(TASK STATEMENT)
The whole listing below should be printed again exactly, with no images.
⟨
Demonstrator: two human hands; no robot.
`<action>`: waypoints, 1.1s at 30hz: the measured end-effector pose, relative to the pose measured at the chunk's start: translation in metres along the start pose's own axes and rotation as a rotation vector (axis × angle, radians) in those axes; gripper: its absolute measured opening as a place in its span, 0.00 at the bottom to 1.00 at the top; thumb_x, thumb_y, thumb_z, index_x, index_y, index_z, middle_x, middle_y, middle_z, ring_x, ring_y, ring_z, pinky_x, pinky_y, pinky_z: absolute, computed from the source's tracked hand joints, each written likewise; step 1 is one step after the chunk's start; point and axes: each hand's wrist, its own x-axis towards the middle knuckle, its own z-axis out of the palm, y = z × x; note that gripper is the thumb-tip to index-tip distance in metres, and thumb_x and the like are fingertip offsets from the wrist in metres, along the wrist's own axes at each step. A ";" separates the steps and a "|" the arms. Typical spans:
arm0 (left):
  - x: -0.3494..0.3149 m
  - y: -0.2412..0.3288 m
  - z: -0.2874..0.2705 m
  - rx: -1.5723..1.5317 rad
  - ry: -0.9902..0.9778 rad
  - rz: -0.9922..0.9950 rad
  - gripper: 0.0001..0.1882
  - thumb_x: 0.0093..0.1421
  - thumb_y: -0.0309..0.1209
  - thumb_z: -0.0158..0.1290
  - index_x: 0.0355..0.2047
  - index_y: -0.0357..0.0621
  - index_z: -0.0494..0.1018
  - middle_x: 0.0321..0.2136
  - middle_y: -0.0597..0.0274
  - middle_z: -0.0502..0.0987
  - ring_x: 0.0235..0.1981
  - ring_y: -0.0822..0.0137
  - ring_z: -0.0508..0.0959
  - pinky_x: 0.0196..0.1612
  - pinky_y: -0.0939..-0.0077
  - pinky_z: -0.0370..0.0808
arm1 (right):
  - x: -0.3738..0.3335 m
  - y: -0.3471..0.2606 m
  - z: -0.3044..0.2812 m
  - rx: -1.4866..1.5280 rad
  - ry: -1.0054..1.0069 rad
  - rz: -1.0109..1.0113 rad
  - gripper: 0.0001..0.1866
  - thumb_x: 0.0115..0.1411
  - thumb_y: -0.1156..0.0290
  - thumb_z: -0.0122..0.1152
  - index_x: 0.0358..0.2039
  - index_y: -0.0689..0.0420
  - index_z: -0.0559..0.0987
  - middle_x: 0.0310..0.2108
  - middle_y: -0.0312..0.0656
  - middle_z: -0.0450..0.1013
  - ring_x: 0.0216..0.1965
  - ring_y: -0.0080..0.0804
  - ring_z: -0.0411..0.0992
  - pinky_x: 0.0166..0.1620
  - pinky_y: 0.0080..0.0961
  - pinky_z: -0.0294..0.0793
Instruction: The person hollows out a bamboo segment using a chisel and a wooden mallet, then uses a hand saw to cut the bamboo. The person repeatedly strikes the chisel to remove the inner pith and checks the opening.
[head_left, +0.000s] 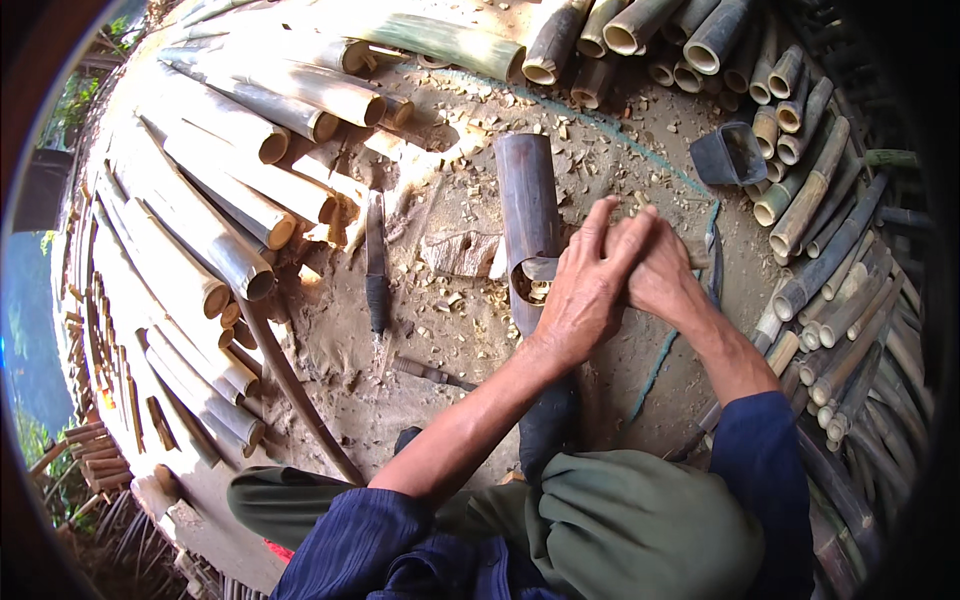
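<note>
The left hand (588, 290) and the right hand (662, 268) are held together, overlapping just right of the bamboo tube (527, 190); how firmly anything is gripped between them cannot be told, since the fingers are largely hidden. The tube is laid lengthwise in front of the person, near the pale wood block (465, 253), and a flat grey blade (541, 269) is seen at its cut opening, where chips (540, 292) are gathered. If the round tube were rolled, the edge could be thrown off line. By too much force, the rim of the opening could be split. A slip toward the body could be taken by the dark-covered foot (548, 425), set close to the near end. The view of the edge could also be spoiled by the chips.
</note>
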 end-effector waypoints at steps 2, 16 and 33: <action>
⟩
(RESULT FOR THIS TASK)
Demonstrator: two human hands; no robot.
`<action>`: waypoints, 1.1s at 30hz: the measured end-effector pose, relative to the pose measured at the chunk's start: translation in metres along the start pose's own axes and rotation as a rotation vector (axis × angle, radians) in those axes; gripper: its absolute measured opening as a place in its span, 0.00 at the bottom to 1.00 at the top; thumb_x, thumb_y, thumb_z, index_x, index_y, index_z, middle_x, middle_y, middle_z, ring_x, ring_y, ring_z, pinky_x, pinky_y, pinky_z: absolute, computed from the source's tracked hand joints, each written likewise; step 1 is one step after the chunk's start; point and axes: each hand's wrist, its own x-axis towards the middle knuckle, its own z-axis out of the palm, y = z × x; note that gripper is the thumb-tip to index-tip distance in metres, and thumb_x and the like are fingertip offsets from the wrist in metres, along the wrist's own axes at each step. A ";" separates the steps and a "|" the arms. Typical spans:
arm0 (left):
  - x: -0.3494..0.3149 m
  - y: -0.2412..0.3288 m
  - z: -0.2874..0.2705 m
  - rx: -1.5723..1.5317 rad
  - ry: -0.9902..0.9778 rad
  - rz: -0.9922..0.9950 rad
  - gripper: 0.0001..0.1882
  - thumb_x: 0.0093..0.1421
  - thumb_y: -0.0309..0.1209
  - thumb_z: -0.0158..0.1290
  - index_x: 0.0355..0.2047
  - index_y: -0.0357..0.0621
  - index_z: -0.0494..0.1018
  - middle_x: 0.0321..0.2136
  - middle_y: -0.0597..0.0274
  - middle_z: -0.0502..0.0987
  - ring_x: 0.0235..0.1981
  - ring_y: -0.0822..0.0137
  - ring_z: -0.0508..0.0959
  - pinky_x: 0.0196..0.1612
  - pinky_y: -0.0939..-0.0077
  - pinky_z: -0.0370..0.0808
arm1 (right):
  - x: -0.3738..0.3335 m
  - y: -0.3471..0.2606 m
  - z: -0.3044..0.2812 m
  - rx: -1.4866..1.5280 rad
  - ry: -1.0054..1.0069 rad
  - rz: -1.0109..1.0113 rad
  - gripper: 0.0001..0.1866
  - thumb_x: 0.0115..0.1411
  - thumb_y: -0.1156..0.0290
  - thumb_z: -0.0122..0.1152
  - index_x: 0.0358..0.2039
  - index_y: -0.0689..0.0420
  - index_z: -0.0559..0.0987
  - middle_x: 0.0310..0.2108
  - middle_y: -0.0312..0.0656
  - middle_z: -0.0450..0.1013
  - ring_x: 0.0216..0.1965
  - ring_y: -0.0080..0.0804
  - ring_z: -0.0411..0.0992
  - pinky_x: 0.0166..0.1620
  - pinky_y: 0.0080..0.0961
  - pinky_z: -0.0294..0.0793
Instruction: The person hollows out a bamboo segment using a chisel and a wooden mallet, then uses a hand saw to cut the bamboo. The person repeatedly strikes the chisel to remove the inner pith and checks the opening.
[head_left, +0.000s] 
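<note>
The left hand (588, 290) and the right hand (662, 268) are held together, overlapping just right of the bamboo tube (527, 190); how firmly anything is gripped between them cannot be told, since the fingers are largely hidden. The tube is laid lengthwise in front of the person, near the pale wood block (465, 253), and a flat grey blade (541, 269) is seen at its cut opening, where chips (540, 292) are gathered. If the round tube were rolled, the edge could be thrown off line. By too much force, the rim of the opening could be split. A slip toward the body could be taken by the dark-covered foot (548, 425), set close to the near end. The view of the edge could also be spoiled by the chips.
</note>
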 end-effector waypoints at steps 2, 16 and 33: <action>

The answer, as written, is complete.